* [PROBLEM TO SOLVE]
In the data below, find the line containing "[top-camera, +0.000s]", then set down that line and every later line up to and including the line containing "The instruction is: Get", exactly.
╭─ RECORDS FOR THE TASK
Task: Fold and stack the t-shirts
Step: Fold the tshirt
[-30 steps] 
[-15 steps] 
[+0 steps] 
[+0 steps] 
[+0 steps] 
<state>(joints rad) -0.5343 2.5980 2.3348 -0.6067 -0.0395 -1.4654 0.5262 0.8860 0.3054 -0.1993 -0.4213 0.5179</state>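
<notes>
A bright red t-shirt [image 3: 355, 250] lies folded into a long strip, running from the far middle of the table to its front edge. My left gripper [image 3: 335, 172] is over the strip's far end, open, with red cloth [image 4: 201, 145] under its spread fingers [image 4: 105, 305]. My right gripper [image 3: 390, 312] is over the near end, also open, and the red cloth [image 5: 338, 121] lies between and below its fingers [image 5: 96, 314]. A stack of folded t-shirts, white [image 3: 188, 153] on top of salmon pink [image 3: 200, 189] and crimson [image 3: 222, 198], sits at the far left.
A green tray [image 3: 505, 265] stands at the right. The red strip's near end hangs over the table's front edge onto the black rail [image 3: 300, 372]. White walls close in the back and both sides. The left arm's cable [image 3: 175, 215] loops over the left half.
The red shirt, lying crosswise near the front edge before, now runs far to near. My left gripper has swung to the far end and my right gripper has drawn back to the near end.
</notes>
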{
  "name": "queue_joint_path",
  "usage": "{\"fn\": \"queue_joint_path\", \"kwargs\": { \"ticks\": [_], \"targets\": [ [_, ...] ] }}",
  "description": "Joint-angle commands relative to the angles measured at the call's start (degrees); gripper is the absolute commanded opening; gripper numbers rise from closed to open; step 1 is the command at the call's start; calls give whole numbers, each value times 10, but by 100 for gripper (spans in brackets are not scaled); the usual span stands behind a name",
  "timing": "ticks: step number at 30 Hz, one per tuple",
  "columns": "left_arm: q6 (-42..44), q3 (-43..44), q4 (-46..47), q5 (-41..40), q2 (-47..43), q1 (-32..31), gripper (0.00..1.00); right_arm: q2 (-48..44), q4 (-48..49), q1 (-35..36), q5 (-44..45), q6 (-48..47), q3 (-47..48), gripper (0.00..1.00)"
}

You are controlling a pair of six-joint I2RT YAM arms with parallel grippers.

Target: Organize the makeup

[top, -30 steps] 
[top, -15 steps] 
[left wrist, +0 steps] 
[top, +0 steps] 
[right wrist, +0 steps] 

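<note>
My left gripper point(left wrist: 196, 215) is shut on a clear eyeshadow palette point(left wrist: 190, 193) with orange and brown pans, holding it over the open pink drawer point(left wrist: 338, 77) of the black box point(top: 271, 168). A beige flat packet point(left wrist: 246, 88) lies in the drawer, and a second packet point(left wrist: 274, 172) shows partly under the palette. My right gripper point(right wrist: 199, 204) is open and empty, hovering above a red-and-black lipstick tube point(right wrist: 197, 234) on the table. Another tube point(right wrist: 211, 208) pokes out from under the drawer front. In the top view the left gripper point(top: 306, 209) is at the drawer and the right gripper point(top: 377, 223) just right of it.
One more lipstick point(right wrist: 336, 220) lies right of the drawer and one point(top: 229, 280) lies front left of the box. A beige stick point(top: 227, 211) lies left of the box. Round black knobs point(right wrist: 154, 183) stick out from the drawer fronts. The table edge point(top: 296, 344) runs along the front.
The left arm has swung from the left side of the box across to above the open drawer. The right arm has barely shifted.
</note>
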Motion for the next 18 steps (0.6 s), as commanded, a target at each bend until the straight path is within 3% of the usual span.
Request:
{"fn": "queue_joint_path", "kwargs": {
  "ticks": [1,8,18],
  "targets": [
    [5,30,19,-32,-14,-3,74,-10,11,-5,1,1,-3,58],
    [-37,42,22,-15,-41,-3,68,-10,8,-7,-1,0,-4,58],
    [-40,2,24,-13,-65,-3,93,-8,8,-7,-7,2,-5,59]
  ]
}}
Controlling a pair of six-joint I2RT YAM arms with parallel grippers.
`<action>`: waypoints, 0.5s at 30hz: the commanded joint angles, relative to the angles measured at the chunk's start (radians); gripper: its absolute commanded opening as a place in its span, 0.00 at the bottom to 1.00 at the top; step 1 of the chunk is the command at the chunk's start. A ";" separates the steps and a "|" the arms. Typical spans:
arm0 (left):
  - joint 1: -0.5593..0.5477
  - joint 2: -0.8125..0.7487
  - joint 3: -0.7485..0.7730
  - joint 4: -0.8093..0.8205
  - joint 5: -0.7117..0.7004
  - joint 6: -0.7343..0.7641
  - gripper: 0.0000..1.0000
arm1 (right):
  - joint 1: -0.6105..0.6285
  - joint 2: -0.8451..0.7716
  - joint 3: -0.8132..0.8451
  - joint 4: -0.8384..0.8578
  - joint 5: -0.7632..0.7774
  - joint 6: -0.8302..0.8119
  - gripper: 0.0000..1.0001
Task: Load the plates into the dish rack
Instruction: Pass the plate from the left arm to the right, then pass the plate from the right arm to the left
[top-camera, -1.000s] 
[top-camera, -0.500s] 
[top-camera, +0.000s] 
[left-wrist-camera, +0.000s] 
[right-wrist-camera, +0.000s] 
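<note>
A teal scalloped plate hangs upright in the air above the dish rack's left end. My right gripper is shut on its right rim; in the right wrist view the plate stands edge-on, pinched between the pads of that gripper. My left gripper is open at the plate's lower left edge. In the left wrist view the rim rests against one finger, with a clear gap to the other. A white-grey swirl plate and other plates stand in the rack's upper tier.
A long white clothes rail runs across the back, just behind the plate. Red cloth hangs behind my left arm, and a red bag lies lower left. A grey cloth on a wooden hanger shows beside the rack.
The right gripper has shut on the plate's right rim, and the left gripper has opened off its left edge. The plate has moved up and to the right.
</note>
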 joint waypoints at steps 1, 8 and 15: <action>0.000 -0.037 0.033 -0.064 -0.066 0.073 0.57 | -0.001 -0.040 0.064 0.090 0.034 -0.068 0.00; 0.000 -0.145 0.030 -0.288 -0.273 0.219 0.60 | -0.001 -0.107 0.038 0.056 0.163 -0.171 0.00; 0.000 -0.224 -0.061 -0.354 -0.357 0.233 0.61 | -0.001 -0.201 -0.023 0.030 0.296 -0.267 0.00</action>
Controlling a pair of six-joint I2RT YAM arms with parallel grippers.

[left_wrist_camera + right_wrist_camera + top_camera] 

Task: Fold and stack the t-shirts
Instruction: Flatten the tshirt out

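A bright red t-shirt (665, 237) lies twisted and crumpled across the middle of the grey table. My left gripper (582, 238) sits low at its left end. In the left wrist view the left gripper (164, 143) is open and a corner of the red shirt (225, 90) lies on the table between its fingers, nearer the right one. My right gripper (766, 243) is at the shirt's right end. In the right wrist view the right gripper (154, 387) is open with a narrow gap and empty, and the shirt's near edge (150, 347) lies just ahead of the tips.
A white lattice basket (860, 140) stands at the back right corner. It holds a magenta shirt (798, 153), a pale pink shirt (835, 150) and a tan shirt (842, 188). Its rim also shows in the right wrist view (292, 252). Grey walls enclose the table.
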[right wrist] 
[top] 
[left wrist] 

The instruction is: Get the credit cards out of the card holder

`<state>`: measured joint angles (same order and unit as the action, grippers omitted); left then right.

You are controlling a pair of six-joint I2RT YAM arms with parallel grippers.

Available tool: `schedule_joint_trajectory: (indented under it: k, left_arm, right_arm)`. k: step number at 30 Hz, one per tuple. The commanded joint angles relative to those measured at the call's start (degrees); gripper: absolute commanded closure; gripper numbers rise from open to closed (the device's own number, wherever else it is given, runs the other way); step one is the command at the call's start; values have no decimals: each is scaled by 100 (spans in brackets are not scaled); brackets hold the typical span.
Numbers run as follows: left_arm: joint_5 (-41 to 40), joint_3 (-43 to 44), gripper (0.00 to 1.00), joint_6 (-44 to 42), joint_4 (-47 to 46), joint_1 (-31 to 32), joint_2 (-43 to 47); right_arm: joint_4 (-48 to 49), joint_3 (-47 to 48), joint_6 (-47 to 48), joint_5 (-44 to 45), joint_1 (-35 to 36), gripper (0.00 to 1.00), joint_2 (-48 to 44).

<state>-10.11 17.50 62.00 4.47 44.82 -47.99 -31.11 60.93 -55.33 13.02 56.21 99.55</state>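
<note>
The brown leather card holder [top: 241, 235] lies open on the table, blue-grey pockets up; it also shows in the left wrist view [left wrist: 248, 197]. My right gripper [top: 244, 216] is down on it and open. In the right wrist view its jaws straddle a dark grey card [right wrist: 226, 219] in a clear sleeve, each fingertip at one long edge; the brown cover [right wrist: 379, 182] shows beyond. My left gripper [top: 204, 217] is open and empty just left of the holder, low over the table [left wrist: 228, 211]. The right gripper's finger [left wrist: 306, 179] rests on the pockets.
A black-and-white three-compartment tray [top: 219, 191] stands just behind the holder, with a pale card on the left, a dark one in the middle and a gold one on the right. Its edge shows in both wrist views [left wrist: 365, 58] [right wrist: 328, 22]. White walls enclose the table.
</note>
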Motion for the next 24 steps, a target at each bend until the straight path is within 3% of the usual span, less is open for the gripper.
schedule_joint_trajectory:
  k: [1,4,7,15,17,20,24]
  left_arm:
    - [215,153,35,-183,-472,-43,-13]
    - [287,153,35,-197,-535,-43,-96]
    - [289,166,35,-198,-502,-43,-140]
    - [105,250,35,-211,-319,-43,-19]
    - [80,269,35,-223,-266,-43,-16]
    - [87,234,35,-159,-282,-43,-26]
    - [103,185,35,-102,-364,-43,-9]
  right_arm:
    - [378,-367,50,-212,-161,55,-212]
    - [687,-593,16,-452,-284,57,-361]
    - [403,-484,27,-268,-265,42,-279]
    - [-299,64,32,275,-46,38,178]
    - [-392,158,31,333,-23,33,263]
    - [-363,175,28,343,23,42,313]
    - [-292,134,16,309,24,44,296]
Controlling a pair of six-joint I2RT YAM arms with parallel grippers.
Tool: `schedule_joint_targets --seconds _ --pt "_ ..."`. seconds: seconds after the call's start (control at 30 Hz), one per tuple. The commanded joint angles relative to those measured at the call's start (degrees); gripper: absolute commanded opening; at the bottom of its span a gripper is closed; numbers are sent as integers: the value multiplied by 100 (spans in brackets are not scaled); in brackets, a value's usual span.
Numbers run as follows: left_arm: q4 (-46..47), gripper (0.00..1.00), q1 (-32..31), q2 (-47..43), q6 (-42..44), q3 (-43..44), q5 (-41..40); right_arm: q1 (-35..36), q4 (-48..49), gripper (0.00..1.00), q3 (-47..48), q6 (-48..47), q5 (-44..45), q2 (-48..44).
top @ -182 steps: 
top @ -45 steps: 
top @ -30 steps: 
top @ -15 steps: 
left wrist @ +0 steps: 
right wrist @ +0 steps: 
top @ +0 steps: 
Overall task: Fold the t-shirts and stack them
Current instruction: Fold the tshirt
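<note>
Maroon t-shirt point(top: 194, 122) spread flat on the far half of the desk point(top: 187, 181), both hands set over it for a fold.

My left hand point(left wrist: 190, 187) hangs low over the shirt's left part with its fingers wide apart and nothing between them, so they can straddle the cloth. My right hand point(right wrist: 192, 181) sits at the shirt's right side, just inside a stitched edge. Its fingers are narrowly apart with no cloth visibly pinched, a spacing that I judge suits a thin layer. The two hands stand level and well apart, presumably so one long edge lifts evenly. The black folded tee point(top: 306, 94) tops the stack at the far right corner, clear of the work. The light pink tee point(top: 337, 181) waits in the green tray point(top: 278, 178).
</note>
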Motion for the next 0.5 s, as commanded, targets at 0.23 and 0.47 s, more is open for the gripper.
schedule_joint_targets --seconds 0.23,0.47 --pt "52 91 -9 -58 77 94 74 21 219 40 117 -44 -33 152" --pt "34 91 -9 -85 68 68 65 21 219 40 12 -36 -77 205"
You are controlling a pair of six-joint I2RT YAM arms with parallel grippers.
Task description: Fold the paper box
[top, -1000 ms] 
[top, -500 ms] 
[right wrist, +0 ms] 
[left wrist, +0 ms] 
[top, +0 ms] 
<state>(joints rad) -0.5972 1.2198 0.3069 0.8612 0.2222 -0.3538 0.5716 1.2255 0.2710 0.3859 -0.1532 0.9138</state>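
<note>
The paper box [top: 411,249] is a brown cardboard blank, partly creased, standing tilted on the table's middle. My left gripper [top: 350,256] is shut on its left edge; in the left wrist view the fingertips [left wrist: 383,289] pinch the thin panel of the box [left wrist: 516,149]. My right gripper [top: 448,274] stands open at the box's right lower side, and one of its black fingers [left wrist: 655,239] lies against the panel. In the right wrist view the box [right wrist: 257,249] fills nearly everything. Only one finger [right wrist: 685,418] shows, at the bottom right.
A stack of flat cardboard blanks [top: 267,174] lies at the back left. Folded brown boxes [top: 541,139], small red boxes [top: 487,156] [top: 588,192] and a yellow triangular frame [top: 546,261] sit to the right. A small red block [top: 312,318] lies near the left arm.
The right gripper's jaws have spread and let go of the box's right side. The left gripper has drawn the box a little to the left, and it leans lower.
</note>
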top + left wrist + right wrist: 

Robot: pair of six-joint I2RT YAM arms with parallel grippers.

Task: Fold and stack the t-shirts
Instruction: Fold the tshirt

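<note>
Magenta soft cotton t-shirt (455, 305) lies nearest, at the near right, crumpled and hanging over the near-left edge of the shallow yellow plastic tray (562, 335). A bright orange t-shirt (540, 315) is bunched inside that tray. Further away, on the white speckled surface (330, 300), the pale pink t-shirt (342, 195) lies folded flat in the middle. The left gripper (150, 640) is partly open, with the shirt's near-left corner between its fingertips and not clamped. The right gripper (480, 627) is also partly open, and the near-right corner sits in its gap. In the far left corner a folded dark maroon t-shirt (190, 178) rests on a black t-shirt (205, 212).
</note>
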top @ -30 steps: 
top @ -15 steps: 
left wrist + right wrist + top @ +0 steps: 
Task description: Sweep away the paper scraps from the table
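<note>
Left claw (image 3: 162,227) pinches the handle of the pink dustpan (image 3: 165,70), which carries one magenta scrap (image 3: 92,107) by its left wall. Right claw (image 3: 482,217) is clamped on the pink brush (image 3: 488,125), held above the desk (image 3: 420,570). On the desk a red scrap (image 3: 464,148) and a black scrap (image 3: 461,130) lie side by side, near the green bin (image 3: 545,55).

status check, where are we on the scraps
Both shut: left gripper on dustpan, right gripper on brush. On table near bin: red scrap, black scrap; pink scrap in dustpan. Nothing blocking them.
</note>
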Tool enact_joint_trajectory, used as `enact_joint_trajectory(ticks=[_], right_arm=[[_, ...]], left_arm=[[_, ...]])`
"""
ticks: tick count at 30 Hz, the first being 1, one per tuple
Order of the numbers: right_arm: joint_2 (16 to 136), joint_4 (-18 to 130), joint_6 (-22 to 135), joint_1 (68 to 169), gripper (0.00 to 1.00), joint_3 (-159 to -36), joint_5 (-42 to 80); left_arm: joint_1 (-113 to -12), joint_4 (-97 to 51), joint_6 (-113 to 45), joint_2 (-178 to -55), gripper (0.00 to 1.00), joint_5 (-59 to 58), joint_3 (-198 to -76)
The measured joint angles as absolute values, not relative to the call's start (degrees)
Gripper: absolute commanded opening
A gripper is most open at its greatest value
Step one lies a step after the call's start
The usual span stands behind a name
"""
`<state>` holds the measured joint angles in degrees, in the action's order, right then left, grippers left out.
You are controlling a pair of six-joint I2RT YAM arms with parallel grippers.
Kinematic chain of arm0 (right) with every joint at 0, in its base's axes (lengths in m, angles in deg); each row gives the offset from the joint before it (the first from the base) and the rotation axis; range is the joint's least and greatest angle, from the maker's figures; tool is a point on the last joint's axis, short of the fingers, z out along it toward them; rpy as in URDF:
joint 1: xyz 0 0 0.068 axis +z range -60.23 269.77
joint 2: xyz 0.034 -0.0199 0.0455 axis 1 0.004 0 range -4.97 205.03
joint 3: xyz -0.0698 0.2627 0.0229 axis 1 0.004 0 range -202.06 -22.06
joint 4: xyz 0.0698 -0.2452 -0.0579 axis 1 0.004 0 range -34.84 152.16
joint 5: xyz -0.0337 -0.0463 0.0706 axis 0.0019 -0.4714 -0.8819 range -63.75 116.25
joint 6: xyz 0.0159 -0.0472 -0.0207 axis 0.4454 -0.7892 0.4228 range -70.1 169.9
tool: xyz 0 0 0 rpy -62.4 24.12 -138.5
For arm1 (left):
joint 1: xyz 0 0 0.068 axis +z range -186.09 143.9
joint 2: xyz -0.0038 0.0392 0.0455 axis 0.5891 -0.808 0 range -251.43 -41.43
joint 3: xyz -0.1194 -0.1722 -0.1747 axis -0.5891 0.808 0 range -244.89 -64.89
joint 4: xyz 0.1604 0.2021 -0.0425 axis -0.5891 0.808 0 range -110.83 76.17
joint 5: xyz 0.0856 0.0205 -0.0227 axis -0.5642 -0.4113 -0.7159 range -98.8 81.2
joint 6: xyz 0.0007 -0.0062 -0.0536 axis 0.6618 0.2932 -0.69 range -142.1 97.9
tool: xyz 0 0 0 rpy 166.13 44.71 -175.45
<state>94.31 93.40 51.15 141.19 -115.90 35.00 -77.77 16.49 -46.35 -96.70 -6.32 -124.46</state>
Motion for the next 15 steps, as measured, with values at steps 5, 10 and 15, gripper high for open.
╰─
* [WRITTEN RESPONSE]
[top-camera, +0.000s] 
[left-wrist-camera, +0.000s] 
[right-wrist-camera, +0.000s] 
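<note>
A teal scalloped plate hangs upright in the air above the dish rack's left end. My right gripper is shut on its right rim; in the right wrist view the plate stands edge-on, pinched between the pads of that gripper. My left gripper is open at the plate's lower left edge. In the left wrist view the rim rests against one finger, with a clear gap to the other. A white-grey swirl plate and other plates stand in the rack's upper tier.
A long white clothes rail runs across the back, just behind the plate. Red cloth hangs behind my left arm, and a red bag lies lower left. A grey cloth on a wooden hanger shows beside the rack.
The right gripper has shut on the plate's right rim, and the left gripper has opened off its left edge. The plate has moved up and to the right.
</note>
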 joint waypoints at steps 1, 8 and 15: <action>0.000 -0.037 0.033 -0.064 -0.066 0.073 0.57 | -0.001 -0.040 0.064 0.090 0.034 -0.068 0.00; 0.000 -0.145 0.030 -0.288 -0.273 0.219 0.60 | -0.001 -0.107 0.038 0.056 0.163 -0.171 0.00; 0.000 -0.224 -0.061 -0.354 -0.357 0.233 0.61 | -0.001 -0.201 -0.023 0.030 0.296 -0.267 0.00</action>
Controlling a pair of six-joint I2RT YAM arms with parallel grippers.

[left_wrist_camera + right_wrist_camera + top_camera] 

Task: Fold and stack the t-shirts
Instruction: Flatten the tshirt out

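A bright red t-shirt (665, 237) lies twisted and crumpled across the middle of the grey table. My left gripper (582, 238) sits low at its left end. In the left wrist view the left gripper (164, 143) is open and a corner of the red shirt (225, 90) lies on the table between its fingers, nearer the right one. My right gripper (766, 243) is at the shirt's right end. In the right wrist view the right gripper (154, 387) is open with a narrow gap and empty, and the shirt's near edge (150, 347) lies just ahead of the tips.
A white lattice basket (860, 140) stands at the back right corner. It holds a magenta shirt (798, 153), a pale pink shirt (835, 150) and a tan shirt (842, 188). Its rim also shows in the right wrist view (292, 252). Grey walls enclose the table.
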[right wrist] 
[top] 
[left wrist] 

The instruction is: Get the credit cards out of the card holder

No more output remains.